Thank you in advance guys,

Michael


----------



## metro273 (Sep 16, 2005)

Ignition coils come to mind for some reason! Nissan has a history of crappy coils...


----------



## SE-R420 (Jun 22, 2002)

Where exactly are they located and what am I looking for?

Thanks


----------



## saint0421 (Sep 24, 2006)

SE-R420 said:


> A few weeks back i got an engine misfire code on cylinder #4. *I found out that something had gotten into the cylinder* and after removing the object, thank god there was no damage to the engine. I had to replace the spark plug in cyl #4 as whatever got into the cylinder crushed the tip of the plug. So I ended up buying 4 new spark plugs just to start fresh (I used NGK Iridium Plugs which are great). I also noticed a small leak in the exhaust header gasket by cylinder #4 (ironically). Soooo, I changed the gasket and now thats fine. I also had a compression check done to make sure im running the proper compression in every cylinder and the results were that every cylinders compression was equally normal. So now the engine is running better, BUTTTT I still notice random misfires, but the engine isnt shooting any codes. Its a lot more noticable when running low rpms and when im using the auxilliery systems (a/c, defroster, ect). I'm almost sure that its only misfiring one cylinder at a time, due to the time in between misfires (I can feel jerk a bit). So now Im dumbfounded, and dont know what it could be. The spark is good, the compression is good, and there appear to be no more exhaust leaks. I also took off the CAI filter and cleaned it and checked for any holes where things can get in and there are no holes and its now perfectly clean. The only other thing I'm thinking is possibly the A/F mixture could be off, but I really dont think so.
> 
> Any opinions? I'm really getting frustrated and hate having my car running like this.
> 
> ...



From ur screen name it's safe to assume that u have a SE-R/ or Spec V. Have you loctited your butterfly screws? Do you atleast have a header?

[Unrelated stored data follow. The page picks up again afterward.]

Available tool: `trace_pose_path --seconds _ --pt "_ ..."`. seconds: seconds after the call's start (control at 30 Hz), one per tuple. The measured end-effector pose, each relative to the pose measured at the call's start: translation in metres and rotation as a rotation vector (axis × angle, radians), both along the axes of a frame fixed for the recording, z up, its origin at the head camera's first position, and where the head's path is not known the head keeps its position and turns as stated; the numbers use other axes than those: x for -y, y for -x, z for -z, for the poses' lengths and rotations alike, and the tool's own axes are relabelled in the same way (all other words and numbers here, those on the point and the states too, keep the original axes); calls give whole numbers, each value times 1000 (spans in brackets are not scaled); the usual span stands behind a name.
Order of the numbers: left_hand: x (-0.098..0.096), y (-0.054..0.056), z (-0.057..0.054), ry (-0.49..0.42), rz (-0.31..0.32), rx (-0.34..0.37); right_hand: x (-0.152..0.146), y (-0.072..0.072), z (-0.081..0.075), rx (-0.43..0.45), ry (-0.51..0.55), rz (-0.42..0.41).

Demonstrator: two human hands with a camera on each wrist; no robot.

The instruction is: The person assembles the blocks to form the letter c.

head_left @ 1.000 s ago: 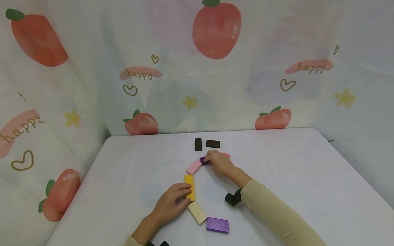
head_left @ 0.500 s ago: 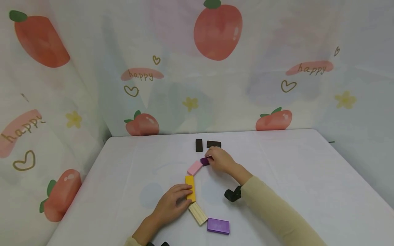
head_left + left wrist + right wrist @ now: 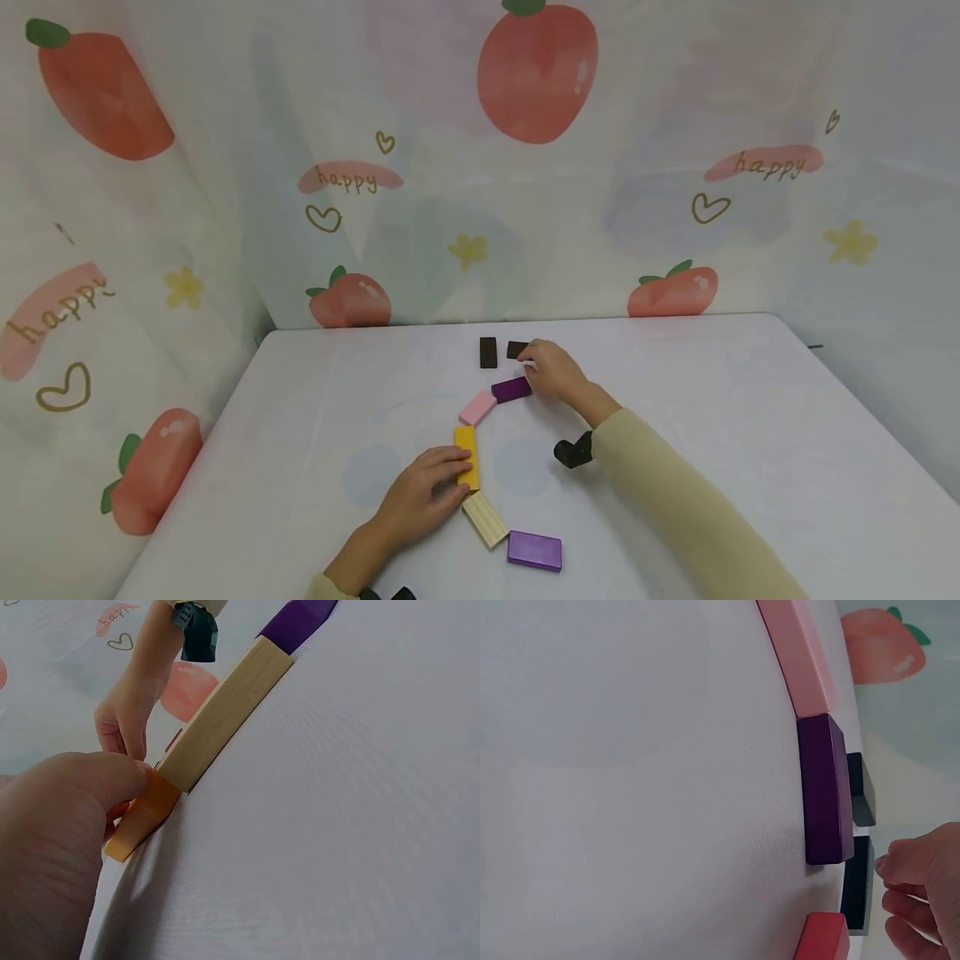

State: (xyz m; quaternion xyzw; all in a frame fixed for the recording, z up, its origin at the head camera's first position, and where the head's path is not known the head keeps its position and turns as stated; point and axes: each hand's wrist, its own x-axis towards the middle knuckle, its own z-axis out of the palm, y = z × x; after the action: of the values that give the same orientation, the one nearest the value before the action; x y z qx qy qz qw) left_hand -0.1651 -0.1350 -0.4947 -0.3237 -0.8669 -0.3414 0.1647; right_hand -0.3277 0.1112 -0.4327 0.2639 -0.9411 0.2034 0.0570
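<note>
My left hand (image 3: pixel 422 497) pinches the yellow block (image 3: pixel 467 460) between thumb and fingers on the white table. In the left wrist view the thumb lies on that block near the plain wooden block (image 3: pixel 229 712). My right hand (image 3: pixel 557 371) hovers beside the right-hand black block (image 3: pixel 516 349), partly covering it in the head view. Its fingers are loosely bent with nothing visible between them in the right wrist view. The dark purple block (image 3: pixel 512 389) lies just left of this hand, touching the pink block (image 3: pixel 477 407). A red block (image 3: pixel 823 937) shows in the right wrist view; the hand hides it in the head view.
The blocks form a curved row, from the light purple block (image 3: pixel 535 551) at the front to the dark purple one. Another black block (image 3: pixel 488 352) lies behind the row. A printed cloth (image 3: pixel 465 208) hangs along the table's back edge.
My right hand has left the dark purple block and moved back and to the right, towards the right-hand black block. The left hand has stayed at the yellow block.
</note>
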Motion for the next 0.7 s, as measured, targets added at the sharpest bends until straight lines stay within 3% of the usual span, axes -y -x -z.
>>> trace_pose_path --seconds 0.23,0.47,0.7 --pt "0 0 -1 3 -8 23 3 6 -5 -9 25 62" --pt "1 -2 -3 7 -10 25 7 13 -10 14 -19 81" --pt "1 -1 -1 6 -13 44 4 18 -4 54 -47 97"
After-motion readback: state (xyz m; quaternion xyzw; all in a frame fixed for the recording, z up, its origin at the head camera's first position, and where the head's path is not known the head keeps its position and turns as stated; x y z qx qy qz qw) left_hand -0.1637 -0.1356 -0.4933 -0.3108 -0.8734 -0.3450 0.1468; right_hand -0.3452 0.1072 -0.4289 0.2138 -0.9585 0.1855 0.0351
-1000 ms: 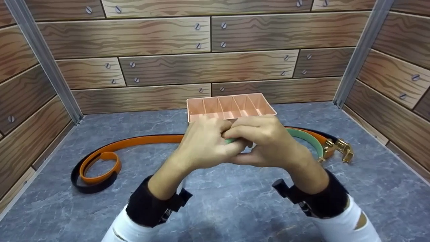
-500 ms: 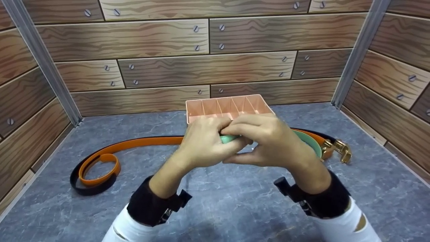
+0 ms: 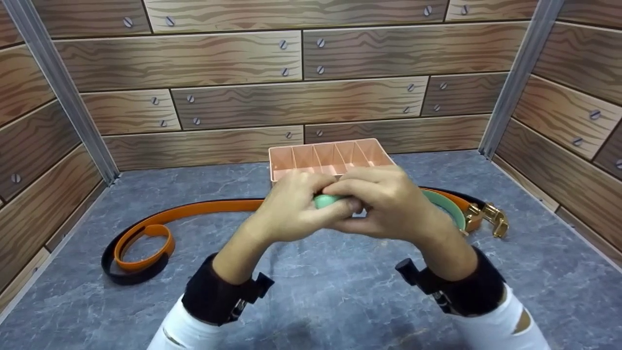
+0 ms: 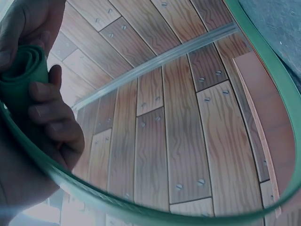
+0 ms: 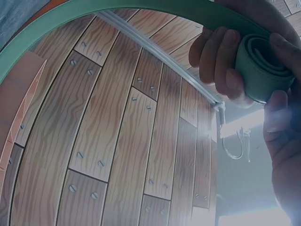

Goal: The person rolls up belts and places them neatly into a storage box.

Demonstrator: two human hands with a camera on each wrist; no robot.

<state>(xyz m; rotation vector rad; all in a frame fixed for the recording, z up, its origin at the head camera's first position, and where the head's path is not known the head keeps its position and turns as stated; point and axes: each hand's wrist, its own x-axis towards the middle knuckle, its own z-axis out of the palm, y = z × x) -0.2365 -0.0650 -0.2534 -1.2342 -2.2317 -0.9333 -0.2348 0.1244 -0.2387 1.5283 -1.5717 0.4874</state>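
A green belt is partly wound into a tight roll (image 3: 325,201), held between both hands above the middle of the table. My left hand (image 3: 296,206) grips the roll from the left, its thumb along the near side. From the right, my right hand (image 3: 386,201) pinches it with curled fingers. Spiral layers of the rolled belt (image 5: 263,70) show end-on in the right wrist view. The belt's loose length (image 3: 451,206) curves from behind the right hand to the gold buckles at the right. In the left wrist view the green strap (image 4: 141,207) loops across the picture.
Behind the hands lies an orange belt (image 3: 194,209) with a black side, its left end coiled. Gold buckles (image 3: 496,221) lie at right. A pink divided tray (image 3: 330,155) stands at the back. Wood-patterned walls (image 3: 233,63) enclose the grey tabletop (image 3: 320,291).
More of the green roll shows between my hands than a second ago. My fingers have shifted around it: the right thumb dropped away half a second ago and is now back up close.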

QR25DE Precat and Butterfly Screw FAQ - MSV


----------



## saint0421 (Sep 24, 2006)

SE-R420 said:


> Where exactly are they located and what am I looking for?
> 
> Thanks


He's referring to the coilpacks that you removed to access your spark plugs.


----------



## SE-R420 (Jun 22, 2002)

Yes, I have a 2003 Spec-V, and yes I have a header. Hotshot makes it. I also have a cold air intake, greddy exhaust, relocated knock sensor, stiff motor mounts, jwt clutch and flywheel, twm short shifter, balance shaft removal kit, and hondata intake manifold gasket. Just to give a breakdown of my setup. 

I have not checked the butterfly screws on the intake manifold.

I also have not checked the coil packed specifically but I briefly looked at everything when the plugs were being changed and saw no wear on anything there, and my mechanics diidnt bring it up either.

So im guessing the next step is to check the butterfly screws....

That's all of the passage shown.